Kala itu, pada awal Februari 2007 dengan ramah Rosihan Anwar menjamu penulis di rumahnya yang kuno tapi masih kokoh di bibir kali kecil, yang tertutupi barisan pertokoan barang antik di jalan yang acap dikunjungi sejumlah tokoh penting dunia, sekedar untuk berbelanja.
Berikut, adalah kenangan penulis, atas tokoh wartawan pejuang, yang gemar mencatat sejarah kecil, yang bersliweran di sekitarnya itu.
SIAPAKAH tokoh pers tiga zaman yang masih tersisa dan tetap menulis pada usia yang telah menginjak 85 tahun? H Rosihan Anwar Gelar Sutan Malintanglah jawabnya. Apa komentar dia tentang kondisi pers terkini? Apa saran pendekar sakti pers Indonesia ini terhadap perkembangan media yang kian jauh dari perannya sebagai media pendidikan? Berikut perbincangan dengan almarhum di rumah sederhana, di Jalan Surabaya 13, Menteng, Jakarta, 2007 lalu.
Menurut Anda apa yang tengah terjadi dengan pers kita? Masihkah ia menjadi “ruang rapat umum”. Apakah pers masih menjadi wadah kepentingan bersama?
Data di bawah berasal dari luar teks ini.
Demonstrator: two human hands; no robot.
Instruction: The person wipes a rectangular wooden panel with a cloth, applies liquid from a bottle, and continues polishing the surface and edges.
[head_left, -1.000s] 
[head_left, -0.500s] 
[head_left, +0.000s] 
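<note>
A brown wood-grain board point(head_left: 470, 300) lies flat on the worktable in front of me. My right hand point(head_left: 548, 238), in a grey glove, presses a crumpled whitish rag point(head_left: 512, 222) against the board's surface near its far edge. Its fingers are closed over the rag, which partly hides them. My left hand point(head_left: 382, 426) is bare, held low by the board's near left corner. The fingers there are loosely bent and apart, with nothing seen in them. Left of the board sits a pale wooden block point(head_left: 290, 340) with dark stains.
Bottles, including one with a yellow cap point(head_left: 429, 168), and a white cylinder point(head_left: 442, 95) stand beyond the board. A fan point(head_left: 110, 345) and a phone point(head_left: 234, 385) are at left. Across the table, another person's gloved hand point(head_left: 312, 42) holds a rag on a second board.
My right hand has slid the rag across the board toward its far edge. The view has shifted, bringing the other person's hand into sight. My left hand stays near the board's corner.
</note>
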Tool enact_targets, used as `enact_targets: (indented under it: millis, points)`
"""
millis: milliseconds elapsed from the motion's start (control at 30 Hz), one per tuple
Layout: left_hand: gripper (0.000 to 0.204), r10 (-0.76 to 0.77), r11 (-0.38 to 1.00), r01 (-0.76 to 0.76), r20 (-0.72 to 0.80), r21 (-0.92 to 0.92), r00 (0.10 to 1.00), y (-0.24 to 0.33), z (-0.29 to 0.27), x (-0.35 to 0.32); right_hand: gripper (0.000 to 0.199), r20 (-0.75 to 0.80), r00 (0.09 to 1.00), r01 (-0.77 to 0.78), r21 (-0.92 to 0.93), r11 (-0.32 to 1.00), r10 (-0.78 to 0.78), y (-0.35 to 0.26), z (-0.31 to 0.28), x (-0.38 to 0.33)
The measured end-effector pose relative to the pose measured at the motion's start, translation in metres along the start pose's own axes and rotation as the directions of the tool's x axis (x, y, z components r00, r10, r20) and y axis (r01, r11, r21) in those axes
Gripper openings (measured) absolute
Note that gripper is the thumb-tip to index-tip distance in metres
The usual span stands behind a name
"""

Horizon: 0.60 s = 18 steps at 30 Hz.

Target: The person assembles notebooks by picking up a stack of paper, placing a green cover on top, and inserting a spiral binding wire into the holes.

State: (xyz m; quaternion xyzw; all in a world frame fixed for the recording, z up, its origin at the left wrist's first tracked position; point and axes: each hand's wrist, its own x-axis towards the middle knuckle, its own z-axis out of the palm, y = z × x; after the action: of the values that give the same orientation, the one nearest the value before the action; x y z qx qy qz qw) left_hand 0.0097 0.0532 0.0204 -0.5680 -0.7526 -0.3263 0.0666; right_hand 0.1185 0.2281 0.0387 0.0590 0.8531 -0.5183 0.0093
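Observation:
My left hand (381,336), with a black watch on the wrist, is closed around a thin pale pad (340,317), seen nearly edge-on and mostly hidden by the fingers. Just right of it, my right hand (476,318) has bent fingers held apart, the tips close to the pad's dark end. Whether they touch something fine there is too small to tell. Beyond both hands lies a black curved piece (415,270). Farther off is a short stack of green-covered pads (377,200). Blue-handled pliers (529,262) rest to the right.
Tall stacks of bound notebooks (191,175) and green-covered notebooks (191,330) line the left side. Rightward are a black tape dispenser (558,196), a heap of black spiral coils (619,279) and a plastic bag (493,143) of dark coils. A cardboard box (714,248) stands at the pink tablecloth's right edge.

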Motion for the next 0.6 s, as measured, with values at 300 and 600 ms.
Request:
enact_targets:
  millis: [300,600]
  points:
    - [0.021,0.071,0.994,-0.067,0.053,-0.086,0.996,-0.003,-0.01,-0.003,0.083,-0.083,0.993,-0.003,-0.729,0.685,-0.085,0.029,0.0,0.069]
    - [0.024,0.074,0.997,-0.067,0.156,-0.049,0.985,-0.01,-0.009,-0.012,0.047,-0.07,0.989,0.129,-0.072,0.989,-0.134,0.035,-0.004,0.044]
Pers sekarang jauh berbeda dari pers 50 tahun lalu. Dulu ia bernama pers perjuangan. Tidak banyak staf, beroplah kecil, tapi melayani kepentingan rakyat. Ia juga menjadi alat mencapai kemerdekaan dan kedaulatan. Sekarang, dengan muncul liberalisasi ekonomi yang berorientasi pada ekonomi global, memaksa kita menyesuaikan diri untuk bertahan.
Akibatnya pers tidak melayani kepentingan umum. Surat kabar makin hari makin jelek. Ia dikuasai oleh beberapa kelompok yang kaya dan berhasil saja. Tidak ada lagi koran-koran kecil dan independen yang bisa hidup.
Meskipun begitu ada juga koran-koran yang tetap bertahan dan hidup di daerah karena dapat dukungan dari masyarakat sekitar seperti Pikiran Rakyat (Bandung) Suara Merdeka (Semarang), dan Waspada (Medan).
Apakah dengan demikian pers masih bisa menampilkan diri sebagai ruang publik bagi siapa pun?
Seorang pengusaha boleh saja menerbitkan banyak media di daerah dengan koran-koran daerah. Akan tetapi ketika saya tanya, apakah semua itu bisa menjadikan medianya sebagai ruang publik? Belum tentu. Apakah koran itu untuk melayani kepentingan publik?
Pendek kata tidak ada lagi koran yang benar-benar berjuang mengurangi kemiskinan, misalnya. Tak ada koran-koran melakukan riset dan investigasi untuk menemukan rumusan bagaimana supaya kemiskinan berkurang.